After the Ceausescus’
double execution, “unfair and unfree elections took place, giving victory to Communists.”
NSF (National Salvation Front) suppressed opposition parties and publications.
The Security Police intimidated people like before.
Funderburk wrote
that NSF-Iliescu-directed ‘miners’ beat up anti-Communist demonstrators and
trashed the opposition parties’ offices. Under the new communist rule, the
economy worsened during the winter of 1990-1991 when inflation tripled; wages
stayed the same except for the miners’ wages.
The
military-intelligence coup was planned months in advance by the Soviet KGB and
GRU. They conspired with a pro-Soviet group in Bucharest to remove Ceausescu by
using a popular uprising against Ceausescu. It was done to preserve communism and
reorganized it under different communists.

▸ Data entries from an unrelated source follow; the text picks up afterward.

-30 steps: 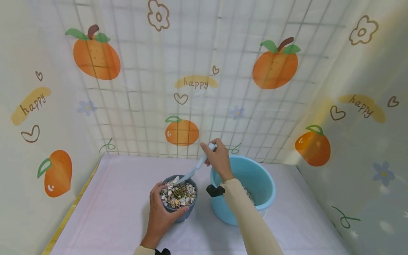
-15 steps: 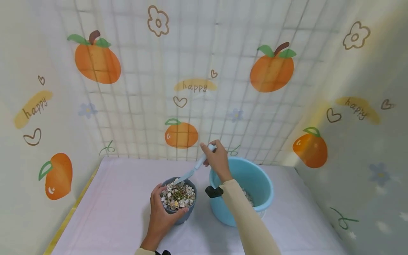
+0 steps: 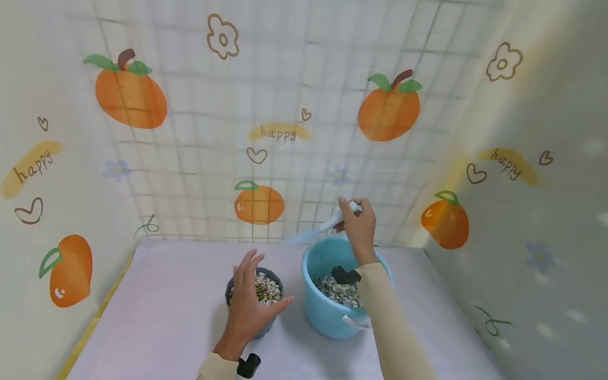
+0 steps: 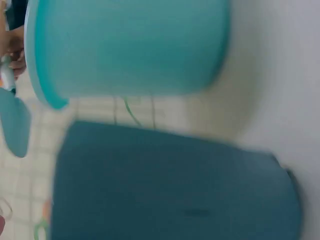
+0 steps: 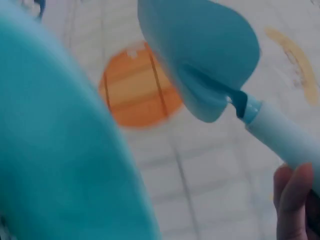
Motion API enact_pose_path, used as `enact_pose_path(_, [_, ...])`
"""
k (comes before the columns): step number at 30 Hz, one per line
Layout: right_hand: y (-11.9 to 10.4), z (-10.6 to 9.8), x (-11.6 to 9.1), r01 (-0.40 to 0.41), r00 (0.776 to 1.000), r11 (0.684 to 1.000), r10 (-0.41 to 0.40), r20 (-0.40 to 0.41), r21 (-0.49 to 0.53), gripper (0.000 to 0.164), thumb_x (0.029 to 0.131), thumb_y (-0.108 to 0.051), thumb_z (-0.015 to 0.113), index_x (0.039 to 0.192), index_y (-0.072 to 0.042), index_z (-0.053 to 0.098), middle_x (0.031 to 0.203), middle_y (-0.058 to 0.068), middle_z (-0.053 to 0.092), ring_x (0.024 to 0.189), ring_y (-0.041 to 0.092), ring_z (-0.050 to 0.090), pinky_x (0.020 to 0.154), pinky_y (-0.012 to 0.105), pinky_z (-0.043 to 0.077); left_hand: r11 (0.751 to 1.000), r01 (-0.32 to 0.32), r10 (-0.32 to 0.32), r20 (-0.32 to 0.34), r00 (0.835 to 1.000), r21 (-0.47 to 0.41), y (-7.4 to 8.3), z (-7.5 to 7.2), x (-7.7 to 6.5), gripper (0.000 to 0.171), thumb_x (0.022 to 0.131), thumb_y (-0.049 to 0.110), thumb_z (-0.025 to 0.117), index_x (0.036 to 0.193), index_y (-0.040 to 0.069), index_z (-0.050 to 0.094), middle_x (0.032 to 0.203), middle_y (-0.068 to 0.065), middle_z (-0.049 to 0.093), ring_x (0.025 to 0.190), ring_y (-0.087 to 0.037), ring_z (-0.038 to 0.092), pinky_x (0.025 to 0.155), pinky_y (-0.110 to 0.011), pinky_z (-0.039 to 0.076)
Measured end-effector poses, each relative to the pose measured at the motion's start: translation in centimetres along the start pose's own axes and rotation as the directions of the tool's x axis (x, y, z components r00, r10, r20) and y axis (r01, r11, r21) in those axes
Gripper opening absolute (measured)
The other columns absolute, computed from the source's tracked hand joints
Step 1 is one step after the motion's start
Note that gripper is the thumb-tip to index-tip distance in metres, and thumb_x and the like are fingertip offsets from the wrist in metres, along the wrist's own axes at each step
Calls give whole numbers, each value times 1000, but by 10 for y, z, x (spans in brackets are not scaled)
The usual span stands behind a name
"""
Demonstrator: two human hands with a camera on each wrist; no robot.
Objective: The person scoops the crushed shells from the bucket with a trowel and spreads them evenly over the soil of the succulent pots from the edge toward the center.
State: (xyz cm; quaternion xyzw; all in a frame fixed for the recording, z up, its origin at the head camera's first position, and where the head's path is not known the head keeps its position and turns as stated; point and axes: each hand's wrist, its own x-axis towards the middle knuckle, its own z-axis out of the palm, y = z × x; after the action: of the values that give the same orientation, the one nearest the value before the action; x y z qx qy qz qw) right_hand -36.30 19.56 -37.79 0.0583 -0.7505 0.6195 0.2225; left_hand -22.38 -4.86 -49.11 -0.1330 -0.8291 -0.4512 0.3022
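My right hand (image 3: 359, 229) grips the handle of a light blue trowel (image 3: 331, 221), raised over the bucket's left rim. In the right wrist view the trowel's blade (image 5: 205, 45) shows its underside. The light blue bucket (image 3: 323, 314) holds grey-white gravel (image 3: 334, 290) and has a white handle (image 3: 356, 323) at its front. Left of it stands a grey-blue plant pot (image 3: 266, 328), filled with pale shell-like chips (image 3: 267, 289). My left hand (image 3: 252, 306) is over the pot's left and near side with fingers spread; whether it touches the pot cannot be told. It partly hides the chips.
A white cloth covers the table (image 3: 176, 295). Behind it a printed curtain (image 3: 199, 184) hangs against a wire grid, and curtains also close off both sides. Each wrist wears a small black camera (image 3: 249, 365).
The trowel has left the pot and moved right and up, towards the bucket. My left hand's fingers have spread and come off the pot's rim. The head view has shifted slightly.
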Motion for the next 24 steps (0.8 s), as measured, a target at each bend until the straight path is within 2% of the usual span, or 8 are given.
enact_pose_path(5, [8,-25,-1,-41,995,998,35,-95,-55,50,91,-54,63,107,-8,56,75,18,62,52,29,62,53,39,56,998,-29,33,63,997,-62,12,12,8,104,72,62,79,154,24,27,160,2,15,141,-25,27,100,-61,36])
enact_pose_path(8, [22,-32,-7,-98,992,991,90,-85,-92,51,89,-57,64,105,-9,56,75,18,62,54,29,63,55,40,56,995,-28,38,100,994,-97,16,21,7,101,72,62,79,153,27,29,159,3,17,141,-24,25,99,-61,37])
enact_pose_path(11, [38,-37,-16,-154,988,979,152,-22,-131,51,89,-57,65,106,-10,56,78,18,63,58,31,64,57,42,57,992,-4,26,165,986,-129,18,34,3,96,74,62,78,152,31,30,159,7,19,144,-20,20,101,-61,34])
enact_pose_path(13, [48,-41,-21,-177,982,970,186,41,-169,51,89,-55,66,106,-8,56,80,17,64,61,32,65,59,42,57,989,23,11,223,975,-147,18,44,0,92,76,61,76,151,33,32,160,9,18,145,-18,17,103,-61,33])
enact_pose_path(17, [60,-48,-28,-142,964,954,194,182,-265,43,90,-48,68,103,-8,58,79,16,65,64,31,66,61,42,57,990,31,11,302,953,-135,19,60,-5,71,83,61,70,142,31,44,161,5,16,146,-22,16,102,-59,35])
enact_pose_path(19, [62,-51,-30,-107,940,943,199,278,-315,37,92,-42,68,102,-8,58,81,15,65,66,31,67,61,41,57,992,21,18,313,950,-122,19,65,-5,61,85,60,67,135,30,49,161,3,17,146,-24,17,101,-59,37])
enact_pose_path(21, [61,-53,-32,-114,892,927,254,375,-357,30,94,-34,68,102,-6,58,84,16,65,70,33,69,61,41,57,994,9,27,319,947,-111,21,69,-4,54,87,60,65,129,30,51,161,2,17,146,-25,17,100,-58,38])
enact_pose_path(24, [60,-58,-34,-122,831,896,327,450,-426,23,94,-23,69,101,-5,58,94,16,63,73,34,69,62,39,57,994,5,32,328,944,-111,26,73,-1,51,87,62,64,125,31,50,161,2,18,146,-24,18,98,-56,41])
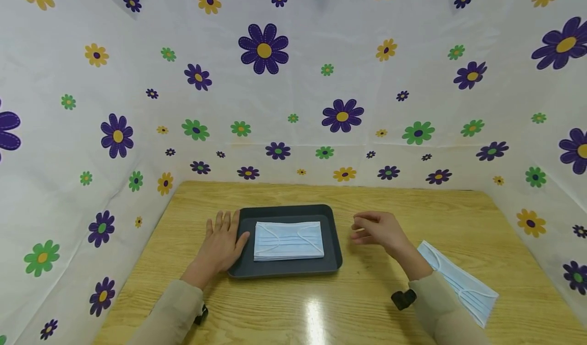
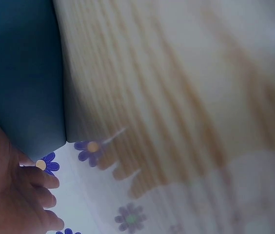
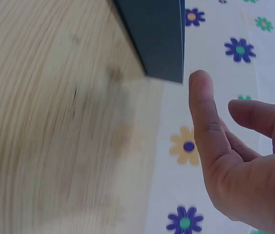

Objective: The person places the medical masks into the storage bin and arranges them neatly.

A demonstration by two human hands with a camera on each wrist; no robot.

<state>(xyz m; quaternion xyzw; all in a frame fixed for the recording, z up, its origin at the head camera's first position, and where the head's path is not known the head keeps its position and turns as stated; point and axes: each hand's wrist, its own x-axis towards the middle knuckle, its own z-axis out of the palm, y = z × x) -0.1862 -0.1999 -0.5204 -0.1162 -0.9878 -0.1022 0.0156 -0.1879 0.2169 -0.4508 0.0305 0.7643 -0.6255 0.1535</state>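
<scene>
A stack of pale blue face masks (image 1: 289, 241) with white ear loops lies flat in a dark grey tray (image 1: 286, 269). My left hand (image 1: 221, 245) touches the tray's left rim, fingers fairly straight and pointing away from me, thumb over the edge. To the right of the tray, my right hand (image 1: 379, 231) hovers over the table, holding nothing, with its fingers bent and a gap between thumb and forefinger. Beside the right forearm, another face mask (image 1: 451, 273) lies slantwise on the wood, partly covered by that sleeve. The right wrist view shows the tray's side (image 3: 159, 44) just beyond the fingertips.
A light wooden table (image 1: 412, 202) bears everything. White cloth walls (image 1: 302, 90) printed with flowers enclose its back, left and right sides. A small black device (image 1: 403, 299) is strapped at the right wrist.
</scene>
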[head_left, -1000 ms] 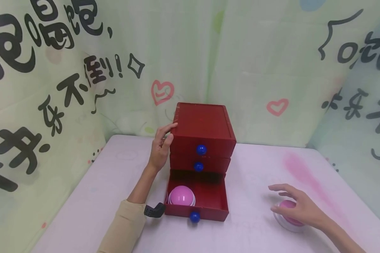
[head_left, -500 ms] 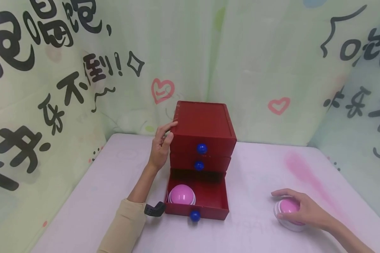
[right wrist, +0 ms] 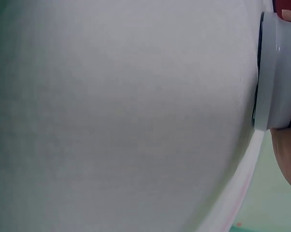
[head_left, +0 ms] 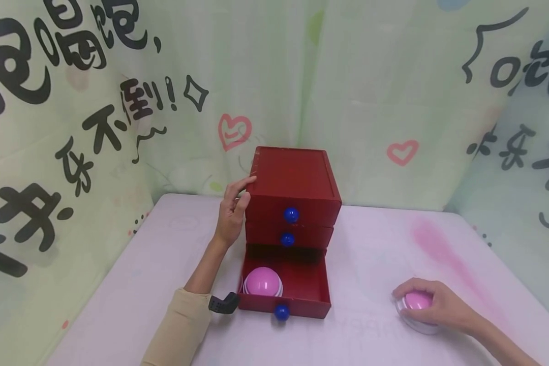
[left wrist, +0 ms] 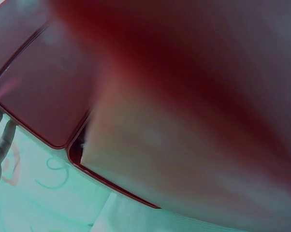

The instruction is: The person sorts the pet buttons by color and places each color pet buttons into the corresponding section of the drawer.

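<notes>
On the right of the table, my right hand [head_left: 448, 307] grips a round push button [head_left: 418, 300] with a pink dome and a white base, thumb on the near side and fingers on the far side. The right wrist view shows its white rim [right wrist: 278, 72] close against the table. My left hand [head_left: 231, 217] touches the left side of a red drawer cabinet [head_left: 293, 175], fingers mostly straight along its upper edge. The cabinet's bottom drawer [head_left: 302, 307] is pulled out. A second pink push button [head_left: 262, 281] sits in its left front corner.
Two upper drawers with blue knobs [head_left: 291, 215] are closed. The white table [head_left: 366, 244] has a pink smear [head_left: 439, 249] at the back right. A printed curtain [head_left: 357, 101] hangs behind and at both sides. A black strap [head_left: 224, 304] sits by the left sleeve.
My right hand has come down from hovering over the push button, and its fingers have closed round it. The left hand, cabinet and drawer have stayed put.
</notes>
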Action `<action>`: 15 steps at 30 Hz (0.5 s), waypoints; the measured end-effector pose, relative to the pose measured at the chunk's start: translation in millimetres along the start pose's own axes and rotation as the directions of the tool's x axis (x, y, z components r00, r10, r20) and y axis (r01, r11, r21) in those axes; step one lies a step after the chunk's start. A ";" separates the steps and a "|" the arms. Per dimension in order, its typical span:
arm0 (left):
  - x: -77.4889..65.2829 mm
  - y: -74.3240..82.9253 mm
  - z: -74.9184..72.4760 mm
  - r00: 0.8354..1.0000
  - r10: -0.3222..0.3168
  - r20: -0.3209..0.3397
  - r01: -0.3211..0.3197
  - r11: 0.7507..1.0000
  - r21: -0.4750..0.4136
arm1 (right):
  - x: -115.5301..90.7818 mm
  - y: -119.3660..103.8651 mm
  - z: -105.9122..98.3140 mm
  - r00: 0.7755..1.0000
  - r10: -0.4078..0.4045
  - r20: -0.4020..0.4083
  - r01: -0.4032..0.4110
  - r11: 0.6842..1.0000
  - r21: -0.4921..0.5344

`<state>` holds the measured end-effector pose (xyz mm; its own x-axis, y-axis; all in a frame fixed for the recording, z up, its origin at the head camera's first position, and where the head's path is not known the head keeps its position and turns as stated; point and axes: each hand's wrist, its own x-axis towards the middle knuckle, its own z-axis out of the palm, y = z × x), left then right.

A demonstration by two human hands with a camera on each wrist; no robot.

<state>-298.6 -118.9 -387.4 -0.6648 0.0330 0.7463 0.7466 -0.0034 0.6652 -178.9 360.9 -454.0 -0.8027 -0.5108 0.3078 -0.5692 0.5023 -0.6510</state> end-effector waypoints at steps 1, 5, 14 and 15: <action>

The army was told to side with the
demonstrators and against the Ceausescus.
Funderburk
wrote, “The coup was masterfully staged and televised to the world.” Even the victims
of the “revolution,” shown as dozens of bodies allegedly gunned down by
Ceausescu forces, were actually “bodies in a pauper’s grave in advance stages
of decomposition.”
The National
Salvation Front (NSF) President, Ion Iliescu, was a life-long communist, Central
Committee member, and a friend of Gorbachev from their college days in Moscow.
The NSF
Prime Minister, Petre Roman, belonged to one of the oldest communist families
in Romania and close friends with Zoia Ceausescu (daughter of Nicolae and
Elena).
Local and
county-level Communist officials just changed their hats of allegiance to NSF.
NSF gave freedom
of travel and emigration, allowed contacts with the West, small private
enterprises, and created the “appearance of political participation for
non-communists.”
But the
electoral campaign and the actual election were a sham. NSF controlled
everything – information, jobs, salaries, police operations, communication, television,
radio, transportation, access to media, and every facet of life in Romania.
The
opposition to the NSF commies had their offices ransacked, people beaten, some
beaten to death, campaign headquarters broken into, all materials destroyed.
The election
was stolen long before the actual balloting took place. Election day violations
were widespread, ballot boxes were stuffed, ballots were pre-stamped for the
Front (NSF), police agent monitored the polls, manually placed people’s ballots
in boxes, and intimidated voters – secret voting was not possible.
Howard
Phillips, an observer, witnessed widespread fraud at numerous voting precincts
in and around Bucharest. He wrote, “in a country where going against the
government can cost you your home, your job, your freedom, or even your life,
it takes unusual courage for an impoverished peasant to risk voting against the
NSF in such circumstances.”
The fraud
was so unbelievable that over 17 million votes were cast in a country where the
electorate was only 16 million. Yet the regime in Washington categorized the
May 20, 1990, elections in Romania as fair.
Thus, the
stage was set for the globalist communists to thrive over the next three
decades. New foxes were in the henhouse.